ModifiedBetaGeoModel#

class pymc_marketing.clv.models.modified_beta_geo.ModifiedBetaGeoModel(data, model_config=None, sampler_config=None)[source]#

Modified Beta-Geometric Negative Binomial Distribution (MBG/NBD) model for a non-contractual customer population across continuous time.

Based on proposed modifications to the BG/NBD model by Battislam, et al. in [1], and Wagner & Hoppe in[Rd9315d94a886-2]_, which remove the BG/NBD assumption that all non-repeat customers are still active.

The MBG/NBD model assumes dropout probabilities for the customer population are Beta distributed, and time between transactions follows a Gamma distribution while the customer is still active.

This model requires data to be summarized by recency, frequency, and T for each customer, using clv.utils.rfm_summary() or equivalent. Modeling assumptions require T >= recency.

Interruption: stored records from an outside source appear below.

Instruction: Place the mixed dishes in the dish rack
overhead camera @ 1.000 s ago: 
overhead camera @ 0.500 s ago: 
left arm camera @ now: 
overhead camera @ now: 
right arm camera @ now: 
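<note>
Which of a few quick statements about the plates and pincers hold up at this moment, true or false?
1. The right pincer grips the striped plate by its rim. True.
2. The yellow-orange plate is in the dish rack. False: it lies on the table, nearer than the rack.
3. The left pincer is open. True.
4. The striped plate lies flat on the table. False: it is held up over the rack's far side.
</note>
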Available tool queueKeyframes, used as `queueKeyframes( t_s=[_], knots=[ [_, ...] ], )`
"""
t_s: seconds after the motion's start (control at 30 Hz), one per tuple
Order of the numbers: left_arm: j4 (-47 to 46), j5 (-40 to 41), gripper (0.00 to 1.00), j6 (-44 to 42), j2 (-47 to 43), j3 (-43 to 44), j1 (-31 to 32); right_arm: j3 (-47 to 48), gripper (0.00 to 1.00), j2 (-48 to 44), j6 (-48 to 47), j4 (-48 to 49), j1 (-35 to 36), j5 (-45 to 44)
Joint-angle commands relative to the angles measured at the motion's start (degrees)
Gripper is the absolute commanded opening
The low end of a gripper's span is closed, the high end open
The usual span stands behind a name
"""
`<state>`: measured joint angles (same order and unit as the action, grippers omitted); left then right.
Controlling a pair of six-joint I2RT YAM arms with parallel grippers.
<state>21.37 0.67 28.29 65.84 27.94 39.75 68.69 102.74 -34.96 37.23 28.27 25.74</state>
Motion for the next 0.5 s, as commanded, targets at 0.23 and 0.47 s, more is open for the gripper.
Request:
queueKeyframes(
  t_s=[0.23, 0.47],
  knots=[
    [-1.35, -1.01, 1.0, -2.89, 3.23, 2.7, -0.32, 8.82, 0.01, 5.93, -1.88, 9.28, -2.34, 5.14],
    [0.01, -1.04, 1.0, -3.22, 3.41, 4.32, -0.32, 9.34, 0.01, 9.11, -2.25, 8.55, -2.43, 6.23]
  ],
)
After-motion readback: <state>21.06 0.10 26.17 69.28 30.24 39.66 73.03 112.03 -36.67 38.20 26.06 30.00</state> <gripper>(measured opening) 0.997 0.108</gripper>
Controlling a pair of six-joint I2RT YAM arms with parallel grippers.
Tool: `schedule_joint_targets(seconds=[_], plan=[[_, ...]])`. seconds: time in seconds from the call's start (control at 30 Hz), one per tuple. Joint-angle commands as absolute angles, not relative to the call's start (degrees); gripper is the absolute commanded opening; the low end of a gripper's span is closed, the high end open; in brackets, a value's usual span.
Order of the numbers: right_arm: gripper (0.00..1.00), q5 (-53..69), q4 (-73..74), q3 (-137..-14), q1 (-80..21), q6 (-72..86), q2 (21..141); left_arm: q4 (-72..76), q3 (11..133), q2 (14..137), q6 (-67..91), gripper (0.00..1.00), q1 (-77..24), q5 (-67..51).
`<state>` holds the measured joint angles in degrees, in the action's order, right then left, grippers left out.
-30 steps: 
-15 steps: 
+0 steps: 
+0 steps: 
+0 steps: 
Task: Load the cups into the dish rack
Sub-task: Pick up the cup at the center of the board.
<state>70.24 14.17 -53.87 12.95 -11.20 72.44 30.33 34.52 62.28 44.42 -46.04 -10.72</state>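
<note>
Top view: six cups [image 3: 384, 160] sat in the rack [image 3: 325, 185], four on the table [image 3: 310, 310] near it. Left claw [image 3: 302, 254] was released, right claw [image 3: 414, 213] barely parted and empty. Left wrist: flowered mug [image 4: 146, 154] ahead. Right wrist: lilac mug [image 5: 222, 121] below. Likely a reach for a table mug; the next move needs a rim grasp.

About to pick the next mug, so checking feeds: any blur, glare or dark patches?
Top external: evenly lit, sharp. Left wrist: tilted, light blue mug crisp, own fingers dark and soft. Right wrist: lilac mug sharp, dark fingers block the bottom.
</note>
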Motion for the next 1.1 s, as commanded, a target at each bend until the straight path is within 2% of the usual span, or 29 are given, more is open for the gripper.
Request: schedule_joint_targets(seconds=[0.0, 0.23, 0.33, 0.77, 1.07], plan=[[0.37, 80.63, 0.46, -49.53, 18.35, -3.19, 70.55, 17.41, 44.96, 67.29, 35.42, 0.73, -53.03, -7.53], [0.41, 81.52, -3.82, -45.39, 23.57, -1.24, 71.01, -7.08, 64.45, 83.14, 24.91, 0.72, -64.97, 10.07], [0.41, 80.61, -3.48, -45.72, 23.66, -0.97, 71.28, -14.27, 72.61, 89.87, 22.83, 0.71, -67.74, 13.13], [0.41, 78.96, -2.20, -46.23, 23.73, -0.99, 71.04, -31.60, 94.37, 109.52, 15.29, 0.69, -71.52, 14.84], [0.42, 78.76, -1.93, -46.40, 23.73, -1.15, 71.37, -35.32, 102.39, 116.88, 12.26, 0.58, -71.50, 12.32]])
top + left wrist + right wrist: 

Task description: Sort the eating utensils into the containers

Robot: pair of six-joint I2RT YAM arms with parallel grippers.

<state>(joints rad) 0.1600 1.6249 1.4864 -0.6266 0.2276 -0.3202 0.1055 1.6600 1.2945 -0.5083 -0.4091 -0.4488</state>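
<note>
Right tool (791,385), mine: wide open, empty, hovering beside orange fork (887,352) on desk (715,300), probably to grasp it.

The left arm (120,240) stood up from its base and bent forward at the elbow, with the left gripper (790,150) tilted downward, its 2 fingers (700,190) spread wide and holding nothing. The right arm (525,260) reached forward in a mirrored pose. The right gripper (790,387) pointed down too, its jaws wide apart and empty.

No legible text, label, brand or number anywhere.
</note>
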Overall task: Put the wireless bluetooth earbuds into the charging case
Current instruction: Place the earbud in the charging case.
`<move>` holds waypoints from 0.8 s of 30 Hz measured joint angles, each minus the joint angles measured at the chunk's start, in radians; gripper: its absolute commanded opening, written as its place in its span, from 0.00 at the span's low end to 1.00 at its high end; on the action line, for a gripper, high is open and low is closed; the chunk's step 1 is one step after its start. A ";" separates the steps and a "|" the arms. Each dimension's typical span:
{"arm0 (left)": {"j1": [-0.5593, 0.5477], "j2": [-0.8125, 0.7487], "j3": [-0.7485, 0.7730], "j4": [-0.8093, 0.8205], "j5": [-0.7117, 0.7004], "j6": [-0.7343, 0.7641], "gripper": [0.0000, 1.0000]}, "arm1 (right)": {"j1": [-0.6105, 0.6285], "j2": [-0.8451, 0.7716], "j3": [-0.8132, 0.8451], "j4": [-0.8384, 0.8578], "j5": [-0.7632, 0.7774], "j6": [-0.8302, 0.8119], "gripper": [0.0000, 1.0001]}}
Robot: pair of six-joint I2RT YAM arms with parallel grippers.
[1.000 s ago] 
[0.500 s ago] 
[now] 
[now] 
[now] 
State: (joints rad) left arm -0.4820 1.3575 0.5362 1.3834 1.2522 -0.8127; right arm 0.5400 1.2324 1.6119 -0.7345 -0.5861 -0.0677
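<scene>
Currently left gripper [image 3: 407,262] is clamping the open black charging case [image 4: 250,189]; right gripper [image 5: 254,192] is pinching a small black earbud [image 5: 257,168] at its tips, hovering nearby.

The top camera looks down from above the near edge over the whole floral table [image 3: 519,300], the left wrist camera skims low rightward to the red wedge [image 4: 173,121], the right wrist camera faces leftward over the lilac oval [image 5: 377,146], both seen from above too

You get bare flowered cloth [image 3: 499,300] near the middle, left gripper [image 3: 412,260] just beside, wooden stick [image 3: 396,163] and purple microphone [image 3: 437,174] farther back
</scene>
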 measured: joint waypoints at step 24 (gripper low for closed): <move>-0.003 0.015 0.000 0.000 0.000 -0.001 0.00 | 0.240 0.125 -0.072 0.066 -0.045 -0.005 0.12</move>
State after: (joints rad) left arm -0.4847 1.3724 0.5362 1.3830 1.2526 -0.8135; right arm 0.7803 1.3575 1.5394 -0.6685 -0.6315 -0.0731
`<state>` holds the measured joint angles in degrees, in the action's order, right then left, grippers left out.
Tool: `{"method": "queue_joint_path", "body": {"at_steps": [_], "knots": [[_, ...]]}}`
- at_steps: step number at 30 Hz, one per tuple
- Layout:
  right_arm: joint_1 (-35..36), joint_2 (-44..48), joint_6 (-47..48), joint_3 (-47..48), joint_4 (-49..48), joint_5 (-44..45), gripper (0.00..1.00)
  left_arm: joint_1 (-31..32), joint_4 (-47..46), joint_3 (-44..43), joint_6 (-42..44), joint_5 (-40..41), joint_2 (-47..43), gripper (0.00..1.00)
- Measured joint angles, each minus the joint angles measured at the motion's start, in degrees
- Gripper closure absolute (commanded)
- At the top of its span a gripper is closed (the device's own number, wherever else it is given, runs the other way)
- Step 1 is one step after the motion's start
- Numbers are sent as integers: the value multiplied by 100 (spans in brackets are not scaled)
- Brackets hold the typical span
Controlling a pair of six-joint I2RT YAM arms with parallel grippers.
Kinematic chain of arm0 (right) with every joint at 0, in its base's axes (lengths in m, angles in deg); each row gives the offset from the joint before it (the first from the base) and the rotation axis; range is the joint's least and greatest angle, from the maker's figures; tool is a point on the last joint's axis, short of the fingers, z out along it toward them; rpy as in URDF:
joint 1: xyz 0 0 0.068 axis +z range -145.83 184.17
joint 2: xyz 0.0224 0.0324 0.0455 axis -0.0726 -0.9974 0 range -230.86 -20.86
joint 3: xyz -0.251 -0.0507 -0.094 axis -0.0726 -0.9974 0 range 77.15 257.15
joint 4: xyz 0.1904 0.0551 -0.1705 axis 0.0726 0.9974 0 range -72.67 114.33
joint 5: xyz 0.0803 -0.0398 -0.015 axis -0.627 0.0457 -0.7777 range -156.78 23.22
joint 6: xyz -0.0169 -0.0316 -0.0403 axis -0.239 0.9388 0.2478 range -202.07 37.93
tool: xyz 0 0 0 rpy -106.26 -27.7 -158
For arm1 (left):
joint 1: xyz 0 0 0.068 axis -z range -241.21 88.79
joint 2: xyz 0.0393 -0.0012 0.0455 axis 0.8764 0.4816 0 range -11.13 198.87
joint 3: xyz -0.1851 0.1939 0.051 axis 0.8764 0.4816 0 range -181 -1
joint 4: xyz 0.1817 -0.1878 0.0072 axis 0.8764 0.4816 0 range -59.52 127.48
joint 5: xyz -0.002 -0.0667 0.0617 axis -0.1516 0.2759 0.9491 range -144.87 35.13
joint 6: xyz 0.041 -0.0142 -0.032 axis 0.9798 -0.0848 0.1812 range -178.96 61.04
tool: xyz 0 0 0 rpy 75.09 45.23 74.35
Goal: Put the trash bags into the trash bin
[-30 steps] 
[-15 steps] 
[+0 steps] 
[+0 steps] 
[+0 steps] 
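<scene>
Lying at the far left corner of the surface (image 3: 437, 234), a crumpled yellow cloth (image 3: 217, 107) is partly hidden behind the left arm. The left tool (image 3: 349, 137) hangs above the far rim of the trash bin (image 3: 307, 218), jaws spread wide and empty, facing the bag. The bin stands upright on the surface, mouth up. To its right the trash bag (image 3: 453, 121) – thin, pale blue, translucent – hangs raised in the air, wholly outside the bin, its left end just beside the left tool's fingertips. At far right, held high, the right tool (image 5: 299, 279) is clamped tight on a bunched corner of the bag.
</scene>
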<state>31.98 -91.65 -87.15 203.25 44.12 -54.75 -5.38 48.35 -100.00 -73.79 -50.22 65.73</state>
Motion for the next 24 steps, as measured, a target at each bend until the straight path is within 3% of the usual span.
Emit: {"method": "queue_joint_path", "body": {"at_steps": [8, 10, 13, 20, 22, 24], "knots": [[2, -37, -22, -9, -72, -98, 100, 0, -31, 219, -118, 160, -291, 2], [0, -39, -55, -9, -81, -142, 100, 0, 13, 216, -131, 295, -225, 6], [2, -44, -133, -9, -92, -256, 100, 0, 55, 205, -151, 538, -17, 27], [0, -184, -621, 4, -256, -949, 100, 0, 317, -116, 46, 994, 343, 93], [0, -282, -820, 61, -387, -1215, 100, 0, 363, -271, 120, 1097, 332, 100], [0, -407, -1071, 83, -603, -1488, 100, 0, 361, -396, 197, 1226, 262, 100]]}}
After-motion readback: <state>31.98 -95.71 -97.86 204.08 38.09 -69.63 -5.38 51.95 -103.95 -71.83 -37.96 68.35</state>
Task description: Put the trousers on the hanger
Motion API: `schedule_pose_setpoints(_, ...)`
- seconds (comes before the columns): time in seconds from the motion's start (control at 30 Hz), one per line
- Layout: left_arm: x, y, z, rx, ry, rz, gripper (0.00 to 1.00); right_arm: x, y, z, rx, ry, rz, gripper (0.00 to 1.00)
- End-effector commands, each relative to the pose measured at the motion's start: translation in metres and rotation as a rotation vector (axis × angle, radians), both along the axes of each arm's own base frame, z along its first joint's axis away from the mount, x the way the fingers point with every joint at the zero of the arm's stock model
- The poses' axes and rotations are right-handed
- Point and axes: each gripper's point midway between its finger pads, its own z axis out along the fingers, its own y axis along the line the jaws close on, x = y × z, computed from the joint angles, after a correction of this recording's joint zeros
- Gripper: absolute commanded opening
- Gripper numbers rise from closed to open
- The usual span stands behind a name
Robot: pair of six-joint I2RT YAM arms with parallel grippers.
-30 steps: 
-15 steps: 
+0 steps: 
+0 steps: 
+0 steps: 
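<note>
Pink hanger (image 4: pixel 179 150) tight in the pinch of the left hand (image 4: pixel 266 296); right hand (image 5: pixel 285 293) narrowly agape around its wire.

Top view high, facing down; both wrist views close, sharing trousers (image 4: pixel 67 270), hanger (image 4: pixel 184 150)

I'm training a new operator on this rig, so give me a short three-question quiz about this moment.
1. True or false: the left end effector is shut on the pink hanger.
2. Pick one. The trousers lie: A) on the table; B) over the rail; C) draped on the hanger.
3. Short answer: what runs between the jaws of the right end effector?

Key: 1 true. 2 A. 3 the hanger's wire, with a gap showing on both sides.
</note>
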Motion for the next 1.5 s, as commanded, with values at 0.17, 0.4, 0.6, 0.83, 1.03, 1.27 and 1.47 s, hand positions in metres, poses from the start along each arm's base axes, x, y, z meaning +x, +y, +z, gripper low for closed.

Predictive methods have been adapted from the ModifiedBetaGeoFitter class in the legacy lifetimes library (see CamDavidsonPilon/lifetimes).

Parameters:
dataDataFrame
DataFrame containing the following columns:
  • customer_id: Unique customer identifier

  • frequency: Number of repeat purchases

  • recency: Time between the first and the last purchase

  • T: Time between the first purchase and the end of the observation period

model_configdict, optional
Dictionary of model prior parameters:
  • alpha: Scale parameter for time between purchases; defaults to Prior("HalfFlat")

  • r: Shape parameter for time between purchases; defaults to Prior("HalfFlat")

  • a: Shape parameter of dropout process; defaults to phi_purchase * kappa_purchase

  • b: Shape parameter of dropout process; defaults to 1-phi_dropout * kappa_dropout

  • phi_dropout: Nested prior for a and b priors; defaults to Prior("Uniform", lower=0, upper=1)

  • kappa_dropout: Nested prior for a and b priors; defaults to Prior("Pareto", alpha=1, m=1)

sampler_configdict, optional

Dictionary of sampler parameters. Defaults to None.

References

[1]

Batislam, E.P., M. Denizel, A. Filiztekin (2007), “Empirical validation and comparison of models for customer base analysis.” International Journal of Research in Marketing, 24 (3), 201-209. https://works.bepress.com/meltem-denizel/2/download/

Examples

from pymc_marketing.prior import Prior
from pymc_marketing.clv import ModifiedBetaGeoModel, rfm_summary

# customer identifiers and purchase datetimes
# are all that's needed to start modeling
data = [
    [1, "2024-01-01"],
    [1, "2024-02-06"],
    [2, "2024-01-01"],
    [3, "2024-01-02"],
    [3, "2024-01-05"],
    [4, "2024-01-16"],
    [4, "2024-02-05"],
    [5, "2024-01-17"],
    [5, "2024-01-18"],
    [5, "2024-01-19"],
]
raw_data = pd.DataFrame(data, columns=["id", "date"]

# preprocess data
rfm_df = rfm_summary(raw_data,'id','date')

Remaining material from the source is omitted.